This report identifies change in physical events that are used by participants to represent maximal pain scale anchors and suggests that the maximal nature of the events' painfulness is more important than variability in the actual events. We conclude that the numerical pain scales we used are understandable and stable, but we suggest that instructional sets for pain measurement may be improved by evaluation of the painfulness of events that respondents use to conceptualize maximal pain scale anchors.

Keywords: measurement, reliability, ratings, numerical scales, endpoint

Introduction

Maximal pain scales anchors need to be extreme to avoid ceiling effects without being so extreme that respondents cannot conceptualize or use them,18 but few investigations have actually compared different maximal pain scale anchors. An exception is a study that evaluated the clinical pain ratings of dental patients using visual analog scales with different maximal anchors.37 As the maximal anchor became more extreme, the pain ratings decreased and the anchor of “worst pain imaginable” produced a distribution of scores that most closely resembled normal. Thus, as expected, the maximal pain scale anchor affected pain ratings.

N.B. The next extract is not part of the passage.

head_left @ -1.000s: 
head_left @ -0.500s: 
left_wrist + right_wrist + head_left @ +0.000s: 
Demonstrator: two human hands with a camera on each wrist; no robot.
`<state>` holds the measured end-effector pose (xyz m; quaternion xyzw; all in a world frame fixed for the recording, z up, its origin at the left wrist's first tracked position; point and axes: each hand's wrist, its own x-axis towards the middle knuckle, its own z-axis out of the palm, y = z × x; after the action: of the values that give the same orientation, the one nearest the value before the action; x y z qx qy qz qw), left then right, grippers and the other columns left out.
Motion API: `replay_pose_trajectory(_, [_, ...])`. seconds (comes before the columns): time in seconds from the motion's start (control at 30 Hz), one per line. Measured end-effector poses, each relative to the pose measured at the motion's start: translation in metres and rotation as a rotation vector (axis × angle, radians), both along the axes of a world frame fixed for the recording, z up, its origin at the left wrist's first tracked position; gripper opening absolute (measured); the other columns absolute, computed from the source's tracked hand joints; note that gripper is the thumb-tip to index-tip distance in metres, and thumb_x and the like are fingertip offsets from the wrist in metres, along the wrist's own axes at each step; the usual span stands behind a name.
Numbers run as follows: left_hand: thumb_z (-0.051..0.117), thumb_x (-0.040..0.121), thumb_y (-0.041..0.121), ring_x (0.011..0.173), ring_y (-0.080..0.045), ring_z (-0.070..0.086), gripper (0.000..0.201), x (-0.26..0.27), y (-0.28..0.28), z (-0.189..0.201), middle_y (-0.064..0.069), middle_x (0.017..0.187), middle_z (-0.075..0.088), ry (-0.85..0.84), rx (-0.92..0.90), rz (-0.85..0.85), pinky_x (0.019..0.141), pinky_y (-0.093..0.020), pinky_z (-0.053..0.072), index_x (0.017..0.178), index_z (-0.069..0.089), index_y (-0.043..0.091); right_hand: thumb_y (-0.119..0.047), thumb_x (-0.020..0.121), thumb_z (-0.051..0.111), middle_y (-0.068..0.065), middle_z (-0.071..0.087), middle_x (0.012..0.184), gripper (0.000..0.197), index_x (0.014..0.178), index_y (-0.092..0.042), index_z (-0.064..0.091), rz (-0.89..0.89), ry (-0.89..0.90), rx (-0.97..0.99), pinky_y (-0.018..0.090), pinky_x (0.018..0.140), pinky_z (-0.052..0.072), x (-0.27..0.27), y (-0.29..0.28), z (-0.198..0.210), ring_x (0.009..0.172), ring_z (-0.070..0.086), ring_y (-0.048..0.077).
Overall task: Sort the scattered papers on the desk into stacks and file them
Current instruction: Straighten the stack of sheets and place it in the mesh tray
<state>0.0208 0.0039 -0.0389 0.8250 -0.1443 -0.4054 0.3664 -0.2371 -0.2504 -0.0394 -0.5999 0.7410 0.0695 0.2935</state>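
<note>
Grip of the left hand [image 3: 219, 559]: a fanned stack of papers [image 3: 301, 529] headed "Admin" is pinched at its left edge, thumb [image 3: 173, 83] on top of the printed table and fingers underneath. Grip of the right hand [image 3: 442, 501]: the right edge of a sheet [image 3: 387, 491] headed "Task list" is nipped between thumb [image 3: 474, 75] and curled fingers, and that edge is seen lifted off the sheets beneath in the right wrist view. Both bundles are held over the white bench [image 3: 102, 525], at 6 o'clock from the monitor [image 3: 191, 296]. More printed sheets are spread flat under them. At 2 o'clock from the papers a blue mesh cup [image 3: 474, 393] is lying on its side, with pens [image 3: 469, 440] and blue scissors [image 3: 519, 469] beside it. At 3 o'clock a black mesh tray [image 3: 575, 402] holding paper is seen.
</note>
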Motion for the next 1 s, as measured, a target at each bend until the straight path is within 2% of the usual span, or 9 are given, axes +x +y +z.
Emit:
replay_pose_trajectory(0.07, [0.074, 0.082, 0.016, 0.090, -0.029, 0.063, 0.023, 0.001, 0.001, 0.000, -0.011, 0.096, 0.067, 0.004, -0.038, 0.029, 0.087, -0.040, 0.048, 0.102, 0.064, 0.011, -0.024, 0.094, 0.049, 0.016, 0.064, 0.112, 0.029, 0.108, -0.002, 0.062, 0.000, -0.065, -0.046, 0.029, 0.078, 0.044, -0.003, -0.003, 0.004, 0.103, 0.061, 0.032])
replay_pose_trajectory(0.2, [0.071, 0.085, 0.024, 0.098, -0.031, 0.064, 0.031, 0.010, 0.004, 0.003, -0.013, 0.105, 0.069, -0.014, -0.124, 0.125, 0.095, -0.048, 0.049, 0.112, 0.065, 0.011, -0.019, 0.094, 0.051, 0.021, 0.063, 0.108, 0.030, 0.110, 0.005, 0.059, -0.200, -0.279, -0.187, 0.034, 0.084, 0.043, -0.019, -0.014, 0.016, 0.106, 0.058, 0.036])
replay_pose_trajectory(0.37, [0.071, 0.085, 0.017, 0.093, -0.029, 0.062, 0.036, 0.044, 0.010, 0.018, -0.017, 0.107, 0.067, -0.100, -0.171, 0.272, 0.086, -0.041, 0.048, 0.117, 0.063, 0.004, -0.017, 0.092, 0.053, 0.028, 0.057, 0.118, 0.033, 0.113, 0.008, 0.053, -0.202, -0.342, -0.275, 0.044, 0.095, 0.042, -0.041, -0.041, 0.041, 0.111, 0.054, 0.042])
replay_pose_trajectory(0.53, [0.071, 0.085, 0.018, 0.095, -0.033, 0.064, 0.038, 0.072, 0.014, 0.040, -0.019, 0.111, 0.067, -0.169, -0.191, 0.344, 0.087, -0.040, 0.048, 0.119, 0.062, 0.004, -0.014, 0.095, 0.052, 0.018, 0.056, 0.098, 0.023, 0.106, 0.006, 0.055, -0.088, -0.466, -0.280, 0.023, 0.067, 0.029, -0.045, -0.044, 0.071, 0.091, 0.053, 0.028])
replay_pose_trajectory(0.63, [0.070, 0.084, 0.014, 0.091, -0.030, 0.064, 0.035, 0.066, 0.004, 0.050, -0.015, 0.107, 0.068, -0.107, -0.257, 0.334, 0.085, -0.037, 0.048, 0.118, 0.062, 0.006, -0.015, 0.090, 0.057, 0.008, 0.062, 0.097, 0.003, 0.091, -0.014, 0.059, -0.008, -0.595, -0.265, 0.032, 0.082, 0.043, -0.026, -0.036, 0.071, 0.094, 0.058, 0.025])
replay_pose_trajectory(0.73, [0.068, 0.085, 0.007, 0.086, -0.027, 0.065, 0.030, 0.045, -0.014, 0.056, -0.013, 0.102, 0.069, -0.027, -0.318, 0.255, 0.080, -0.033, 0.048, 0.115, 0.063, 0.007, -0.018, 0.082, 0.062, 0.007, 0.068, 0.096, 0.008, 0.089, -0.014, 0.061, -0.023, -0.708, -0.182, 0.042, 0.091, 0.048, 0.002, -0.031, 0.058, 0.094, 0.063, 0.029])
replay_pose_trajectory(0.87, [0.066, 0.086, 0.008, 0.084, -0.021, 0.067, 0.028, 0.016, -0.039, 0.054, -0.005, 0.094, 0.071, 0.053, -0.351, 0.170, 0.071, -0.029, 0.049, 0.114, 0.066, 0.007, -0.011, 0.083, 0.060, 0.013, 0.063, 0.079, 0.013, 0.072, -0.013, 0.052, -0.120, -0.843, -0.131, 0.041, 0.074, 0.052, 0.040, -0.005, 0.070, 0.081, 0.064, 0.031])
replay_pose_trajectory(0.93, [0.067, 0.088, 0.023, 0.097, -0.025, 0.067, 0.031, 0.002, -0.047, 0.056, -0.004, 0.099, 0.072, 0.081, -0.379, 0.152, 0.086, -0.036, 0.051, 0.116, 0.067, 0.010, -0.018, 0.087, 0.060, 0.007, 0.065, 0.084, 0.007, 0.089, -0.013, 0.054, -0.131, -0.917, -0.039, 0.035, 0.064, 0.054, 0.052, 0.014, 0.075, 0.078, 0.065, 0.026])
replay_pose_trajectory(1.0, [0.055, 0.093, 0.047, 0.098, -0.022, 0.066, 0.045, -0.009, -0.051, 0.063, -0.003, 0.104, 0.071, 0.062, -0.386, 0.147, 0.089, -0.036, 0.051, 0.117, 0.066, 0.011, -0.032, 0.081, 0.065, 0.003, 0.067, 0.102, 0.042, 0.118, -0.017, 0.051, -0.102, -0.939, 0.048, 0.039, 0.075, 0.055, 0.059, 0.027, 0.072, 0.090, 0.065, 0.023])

More research has been conducted on the meaning of maximal pain scale anchors. A few qualitative studies have reported that specific painful events are used to represent maximal pain anchors,25,45 but they type of painful events was found to vary between participants.25 For example, our group detected that men and women differed in the categories of events selected to represent the most intensely painful event imaginable for one's self with childbirth being selected most often by women and injuries being selected most often by men.35 Also some respondents may imagine an event that they think would be painful while other respondents may recall a painful event that they have personally experienced.45 Systematic differences between intact groups in the use of events to represent maximal pain scale anchors could influence pain ratings.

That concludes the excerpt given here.